## Your instructions
From the records below, set down exactly the lines starting with the line that contains "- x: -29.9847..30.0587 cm" and going on through the line that contains "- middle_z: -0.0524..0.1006". Nothing else is wanted.

[Stored items from a collection]
*****
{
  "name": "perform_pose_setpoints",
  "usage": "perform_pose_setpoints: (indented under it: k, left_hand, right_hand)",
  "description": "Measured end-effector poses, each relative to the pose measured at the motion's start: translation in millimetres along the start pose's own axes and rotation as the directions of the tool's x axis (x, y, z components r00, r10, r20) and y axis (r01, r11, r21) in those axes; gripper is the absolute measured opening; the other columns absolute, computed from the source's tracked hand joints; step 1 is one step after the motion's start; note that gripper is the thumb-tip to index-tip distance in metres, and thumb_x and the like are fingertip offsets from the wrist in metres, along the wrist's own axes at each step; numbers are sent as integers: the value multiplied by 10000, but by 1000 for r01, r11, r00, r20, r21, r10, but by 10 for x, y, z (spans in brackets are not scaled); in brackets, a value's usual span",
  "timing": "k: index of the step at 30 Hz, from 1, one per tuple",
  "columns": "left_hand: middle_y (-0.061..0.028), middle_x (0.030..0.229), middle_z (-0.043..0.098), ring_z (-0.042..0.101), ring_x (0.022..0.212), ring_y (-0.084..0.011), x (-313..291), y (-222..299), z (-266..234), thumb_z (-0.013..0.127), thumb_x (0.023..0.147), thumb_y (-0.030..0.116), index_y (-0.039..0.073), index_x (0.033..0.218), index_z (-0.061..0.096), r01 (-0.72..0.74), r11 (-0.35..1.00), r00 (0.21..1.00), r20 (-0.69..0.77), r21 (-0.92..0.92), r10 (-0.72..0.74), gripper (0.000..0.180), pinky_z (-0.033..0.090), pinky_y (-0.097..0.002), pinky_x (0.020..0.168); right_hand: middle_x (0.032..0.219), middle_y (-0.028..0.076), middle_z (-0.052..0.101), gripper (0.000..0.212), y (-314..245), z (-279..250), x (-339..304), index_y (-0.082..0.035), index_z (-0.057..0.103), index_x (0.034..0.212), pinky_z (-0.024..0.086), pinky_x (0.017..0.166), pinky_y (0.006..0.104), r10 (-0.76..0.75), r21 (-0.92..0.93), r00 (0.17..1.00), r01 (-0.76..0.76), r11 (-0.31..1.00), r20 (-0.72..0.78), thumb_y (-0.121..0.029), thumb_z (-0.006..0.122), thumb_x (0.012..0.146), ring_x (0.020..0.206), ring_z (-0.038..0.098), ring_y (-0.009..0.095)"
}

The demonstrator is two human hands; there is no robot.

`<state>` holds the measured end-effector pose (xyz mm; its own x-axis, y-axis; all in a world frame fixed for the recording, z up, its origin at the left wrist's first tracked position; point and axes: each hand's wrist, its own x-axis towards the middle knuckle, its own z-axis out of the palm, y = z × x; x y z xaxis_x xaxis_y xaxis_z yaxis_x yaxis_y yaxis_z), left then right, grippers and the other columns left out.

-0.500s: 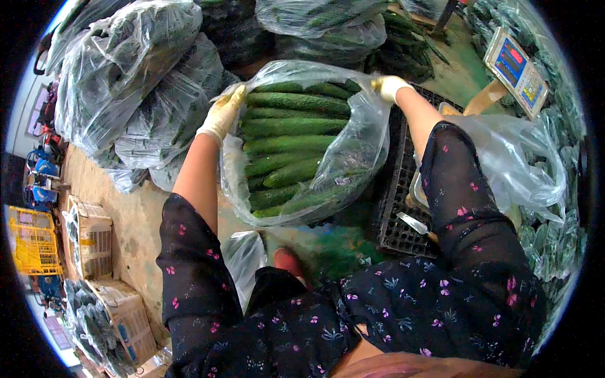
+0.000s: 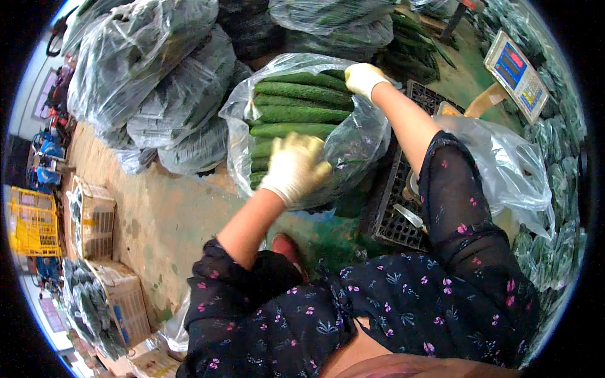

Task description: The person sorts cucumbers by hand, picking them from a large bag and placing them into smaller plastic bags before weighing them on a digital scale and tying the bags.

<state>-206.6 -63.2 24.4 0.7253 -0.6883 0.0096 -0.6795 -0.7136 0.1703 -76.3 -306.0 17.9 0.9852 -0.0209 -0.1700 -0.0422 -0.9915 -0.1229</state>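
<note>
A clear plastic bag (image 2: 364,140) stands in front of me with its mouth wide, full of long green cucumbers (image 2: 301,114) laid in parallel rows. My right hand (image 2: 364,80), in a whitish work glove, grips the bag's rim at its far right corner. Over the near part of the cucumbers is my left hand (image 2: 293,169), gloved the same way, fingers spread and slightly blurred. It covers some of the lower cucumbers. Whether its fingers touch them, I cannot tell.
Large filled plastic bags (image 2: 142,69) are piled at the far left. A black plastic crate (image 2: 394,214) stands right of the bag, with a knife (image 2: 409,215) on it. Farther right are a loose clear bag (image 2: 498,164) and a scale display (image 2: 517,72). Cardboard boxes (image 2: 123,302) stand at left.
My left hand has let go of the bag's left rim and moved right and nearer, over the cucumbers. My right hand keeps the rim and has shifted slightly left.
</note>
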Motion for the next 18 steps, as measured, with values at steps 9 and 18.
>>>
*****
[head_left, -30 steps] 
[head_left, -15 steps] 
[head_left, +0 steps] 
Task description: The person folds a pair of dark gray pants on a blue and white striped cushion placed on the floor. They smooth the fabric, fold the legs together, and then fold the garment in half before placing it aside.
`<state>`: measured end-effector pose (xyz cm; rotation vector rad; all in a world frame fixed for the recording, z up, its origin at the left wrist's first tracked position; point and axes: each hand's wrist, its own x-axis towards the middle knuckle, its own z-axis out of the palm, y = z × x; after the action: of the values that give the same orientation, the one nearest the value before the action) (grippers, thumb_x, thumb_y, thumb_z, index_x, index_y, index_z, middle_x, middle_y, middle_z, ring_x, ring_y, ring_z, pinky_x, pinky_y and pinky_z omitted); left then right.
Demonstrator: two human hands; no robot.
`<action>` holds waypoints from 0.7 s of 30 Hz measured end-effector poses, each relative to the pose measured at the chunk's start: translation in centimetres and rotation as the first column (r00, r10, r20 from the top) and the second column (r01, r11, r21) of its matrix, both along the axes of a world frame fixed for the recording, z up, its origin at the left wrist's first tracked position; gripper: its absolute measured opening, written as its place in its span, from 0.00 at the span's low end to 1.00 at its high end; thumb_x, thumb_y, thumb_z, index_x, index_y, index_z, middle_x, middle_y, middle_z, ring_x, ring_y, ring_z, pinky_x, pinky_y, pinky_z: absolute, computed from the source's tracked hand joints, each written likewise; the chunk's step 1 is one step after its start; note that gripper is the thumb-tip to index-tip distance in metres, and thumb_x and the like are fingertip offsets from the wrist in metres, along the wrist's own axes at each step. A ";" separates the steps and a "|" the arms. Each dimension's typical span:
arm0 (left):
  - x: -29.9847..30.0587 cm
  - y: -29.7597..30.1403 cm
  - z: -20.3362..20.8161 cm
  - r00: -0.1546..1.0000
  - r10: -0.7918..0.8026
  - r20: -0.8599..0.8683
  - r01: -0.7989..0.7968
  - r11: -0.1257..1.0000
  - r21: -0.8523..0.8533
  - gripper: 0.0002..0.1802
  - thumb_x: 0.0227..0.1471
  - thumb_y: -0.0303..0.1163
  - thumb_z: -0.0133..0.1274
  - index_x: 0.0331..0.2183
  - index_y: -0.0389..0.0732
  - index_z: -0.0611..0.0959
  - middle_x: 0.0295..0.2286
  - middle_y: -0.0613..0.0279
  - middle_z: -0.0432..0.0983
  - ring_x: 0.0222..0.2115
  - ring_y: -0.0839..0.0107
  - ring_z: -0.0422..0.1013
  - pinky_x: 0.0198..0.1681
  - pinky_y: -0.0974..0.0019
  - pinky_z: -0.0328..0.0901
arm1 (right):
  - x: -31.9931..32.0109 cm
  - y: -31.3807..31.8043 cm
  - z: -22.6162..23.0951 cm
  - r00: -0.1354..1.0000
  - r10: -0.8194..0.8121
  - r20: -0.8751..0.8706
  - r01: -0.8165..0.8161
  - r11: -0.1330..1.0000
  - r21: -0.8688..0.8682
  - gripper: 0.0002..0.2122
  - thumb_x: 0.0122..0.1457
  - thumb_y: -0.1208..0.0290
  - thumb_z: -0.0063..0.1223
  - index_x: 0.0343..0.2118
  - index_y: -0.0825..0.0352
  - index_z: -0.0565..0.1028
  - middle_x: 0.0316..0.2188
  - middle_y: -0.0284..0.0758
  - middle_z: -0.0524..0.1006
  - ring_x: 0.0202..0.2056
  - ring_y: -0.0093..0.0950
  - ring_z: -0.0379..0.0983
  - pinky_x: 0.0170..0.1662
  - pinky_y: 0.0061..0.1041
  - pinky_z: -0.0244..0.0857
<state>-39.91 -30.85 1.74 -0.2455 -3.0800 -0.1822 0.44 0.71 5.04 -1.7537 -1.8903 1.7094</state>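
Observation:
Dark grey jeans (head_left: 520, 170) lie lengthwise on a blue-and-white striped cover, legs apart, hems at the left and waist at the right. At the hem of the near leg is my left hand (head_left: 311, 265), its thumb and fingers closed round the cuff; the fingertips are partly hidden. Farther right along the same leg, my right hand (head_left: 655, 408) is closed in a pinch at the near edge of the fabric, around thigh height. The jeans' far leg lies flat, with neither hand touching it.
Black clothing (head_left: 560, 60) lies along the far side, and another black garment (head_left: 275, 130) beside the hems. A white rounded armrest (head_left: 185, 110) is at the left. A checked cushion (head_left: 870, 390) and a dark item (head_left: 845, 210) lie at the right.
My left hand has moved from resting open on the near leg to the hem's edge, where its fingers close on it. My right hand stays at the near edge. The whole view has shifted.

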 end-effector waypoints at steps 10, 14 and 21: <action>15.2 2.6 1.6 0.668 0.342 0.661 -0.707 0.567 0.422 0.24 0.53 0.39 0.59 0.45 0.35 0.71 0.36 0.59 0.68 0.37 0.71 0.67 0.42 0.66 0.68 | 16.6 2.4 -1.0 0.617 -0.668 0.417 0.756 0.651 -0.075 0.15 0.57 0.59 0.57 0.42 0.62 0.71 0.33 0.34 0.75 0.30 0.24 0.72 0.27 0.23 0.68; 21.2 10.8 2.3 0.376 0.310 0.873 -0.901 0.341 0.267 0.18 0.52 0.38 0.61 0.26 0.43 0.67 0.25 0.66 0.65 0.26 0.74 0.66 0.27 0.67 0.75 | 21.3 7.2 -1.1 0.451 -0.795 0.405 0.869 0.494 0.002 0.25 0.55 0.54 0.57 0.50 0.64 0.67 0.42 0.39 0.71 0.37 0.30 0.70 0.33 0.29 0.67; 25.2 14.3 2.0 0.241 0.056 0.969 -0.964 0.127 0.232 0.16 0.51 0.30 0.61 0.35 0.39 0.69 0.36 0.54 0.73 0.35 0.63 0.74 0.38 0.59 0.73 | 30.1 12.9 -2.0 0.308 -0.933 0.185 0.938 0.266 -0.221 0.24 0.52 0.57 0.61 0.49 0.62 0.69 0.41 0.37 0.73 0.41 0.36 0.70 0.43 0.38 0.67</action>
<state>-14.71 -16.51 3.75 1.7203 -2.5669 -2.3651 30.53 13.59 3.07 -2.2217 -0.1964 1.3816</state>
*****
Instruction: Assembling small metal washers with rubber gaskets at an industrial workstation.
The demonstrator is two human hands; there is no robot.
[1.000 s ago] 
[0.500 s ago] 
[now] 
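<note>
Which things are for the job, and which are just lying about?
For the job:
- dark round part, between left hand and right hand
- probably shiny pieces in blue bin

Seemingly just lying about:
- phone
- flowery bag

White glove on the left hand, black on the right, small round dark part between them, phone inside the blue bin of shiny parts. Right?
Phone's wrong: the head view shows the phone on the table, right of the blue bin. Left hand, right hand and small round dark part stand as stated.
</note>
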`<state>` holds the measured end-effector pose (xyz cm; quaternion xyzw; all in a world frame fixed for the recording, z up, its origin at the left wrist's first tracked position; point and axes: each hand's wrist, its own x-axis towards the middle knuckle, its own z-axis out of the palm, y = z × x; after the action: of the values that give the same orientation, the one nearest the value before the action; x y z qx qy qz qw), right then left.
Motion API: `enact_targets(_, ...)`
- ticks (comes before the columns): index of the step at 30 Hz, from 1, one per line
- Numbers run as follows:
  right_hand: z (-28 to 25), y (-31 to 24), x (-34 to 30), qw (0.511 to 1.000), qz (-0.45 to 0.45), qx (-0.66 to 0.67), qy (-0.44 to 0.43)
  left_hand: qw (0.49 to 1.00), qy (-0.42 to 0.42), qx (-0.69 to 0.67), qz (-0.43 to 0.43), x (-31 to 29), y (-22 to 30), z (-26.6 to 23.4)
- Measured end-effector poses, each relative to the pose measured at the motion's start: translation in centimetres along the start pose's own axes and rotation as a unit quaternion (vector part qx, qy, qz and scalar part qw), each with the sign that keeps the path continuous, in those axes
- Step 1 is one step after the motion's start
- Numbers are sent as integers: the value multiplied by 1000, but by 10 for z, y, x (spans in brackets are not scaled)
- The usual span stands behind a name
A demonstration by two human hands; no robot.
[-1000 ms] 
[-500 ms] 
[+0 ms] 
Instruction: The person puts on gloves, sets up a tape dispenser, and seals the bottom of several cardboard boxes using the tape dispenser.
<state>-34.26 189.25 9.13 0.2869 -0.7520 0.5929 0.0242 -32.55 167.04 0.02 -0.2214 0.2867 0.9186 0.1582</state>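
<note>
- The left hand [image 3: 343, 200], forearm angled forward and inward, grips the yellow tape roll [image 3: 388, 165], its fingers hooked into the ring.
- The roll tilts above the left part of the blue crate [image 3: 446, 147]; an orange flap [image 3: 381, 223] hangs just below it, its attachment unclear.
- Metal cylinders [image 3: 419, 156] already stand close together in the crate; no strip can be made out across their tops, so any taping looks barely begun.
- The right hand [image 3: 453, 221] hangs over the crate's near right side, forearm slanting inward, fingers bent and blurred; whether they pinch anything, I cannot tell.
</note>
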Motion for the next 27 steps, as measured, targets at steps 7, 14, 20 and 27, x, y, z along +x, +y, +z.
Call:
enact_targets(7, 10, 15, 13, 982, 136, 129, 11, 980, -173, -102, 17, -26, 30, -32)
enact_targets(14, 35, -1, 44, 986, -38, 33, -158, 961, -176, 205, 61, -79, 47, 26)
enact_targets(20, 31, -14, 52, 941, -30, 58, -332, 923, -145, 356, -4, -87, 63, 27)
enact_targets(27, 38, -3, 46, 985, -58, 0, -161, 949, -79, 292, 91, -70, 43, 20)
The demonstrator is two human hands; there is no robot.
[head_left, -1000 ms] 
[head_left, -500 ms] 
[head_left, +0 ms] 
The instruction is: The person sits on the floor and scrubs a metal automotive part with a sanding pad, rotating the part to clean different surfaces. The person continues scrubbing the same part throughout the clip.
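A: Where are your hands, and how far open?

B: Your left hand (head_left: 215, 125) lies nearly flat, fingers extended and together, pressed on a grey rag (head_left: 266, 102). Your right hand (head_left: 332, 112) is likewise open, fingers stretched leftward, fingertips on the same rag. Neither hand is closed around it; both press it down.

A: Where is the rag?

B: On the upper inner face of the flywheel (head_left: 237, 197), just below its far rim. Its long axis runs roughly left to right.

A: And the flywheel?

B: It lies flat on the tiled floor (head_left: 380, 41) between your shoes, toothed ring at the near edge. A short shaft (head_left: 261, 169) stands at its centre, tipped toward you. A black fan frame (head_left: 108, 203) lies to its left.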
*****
## Finished exercise
  - x: -29.9847..30.0587 cm
  - y: -29.7597..30.1403 cm
  - z: -20.3362..20.8161 cm
  - r00: -0.1546..1.0000
  - r10: -0.7918..0.8026
  - r20: -0.8599..0.8683
  - r01: -0.7989..0.7968
  - r11: -0.1257..1.0000
  - r21: -0.8523..0.8533
  - gripper: 0.0002..0.1802
  - thumb_x: 0.0227..0.1471
  - thumb_y: -0.0303..0.1163
  - thumb_z: -0.0133..0.1274
  - index_x: 0.0331..0.2183
  - index_y: -0.0389..0.0732
  - index_z: -0.0611..0.0959
  - middle_x: 0.0295..0.2286
  - middle_y: -0.0613..0.0279
  - middle_z: -0.0432..0.0983
  - ring_x: 0.0222..0.2115
  - ring_y: -0.0839..0.0107
  - ring_z: -0.0422..0.1013
  - pinky_x: 0.0198..0.1681
  - pinky_y: -0.0974..0.0019
  - pinky_z: -0.0328..0.0901
arm1 (right):
  - x: -31.9931..32.0109 cm
  - y: -31.3807..31.8043 cm
  - z: -22.6162..23.0951 cm
  - r00: -0.1354..1.0000
  - r10: -0.8194..0.8121
  - r20: -0.8751..0.8706
  - r01: -0.8165..0.8161
  - r11: -0.1330..1.0000
  - r21: -0.8688..0.8682
  - gripper: 0.0002..0.2122
  - thumb_x: 0.0122..0.1457
  - thumb_y: -0.1208..0.0290
  - thumb_z: -0.0063..0.1223
  - index_x: 0.0343..0.2118
  - index_y: -0.0825..0.0352
  - index_z: -0.0565..0.1028
  - middle_x: 0.0316..0.2188
  - middle_y: -0.0284..0.0758
  - middle_z: -0.0524..0.1006

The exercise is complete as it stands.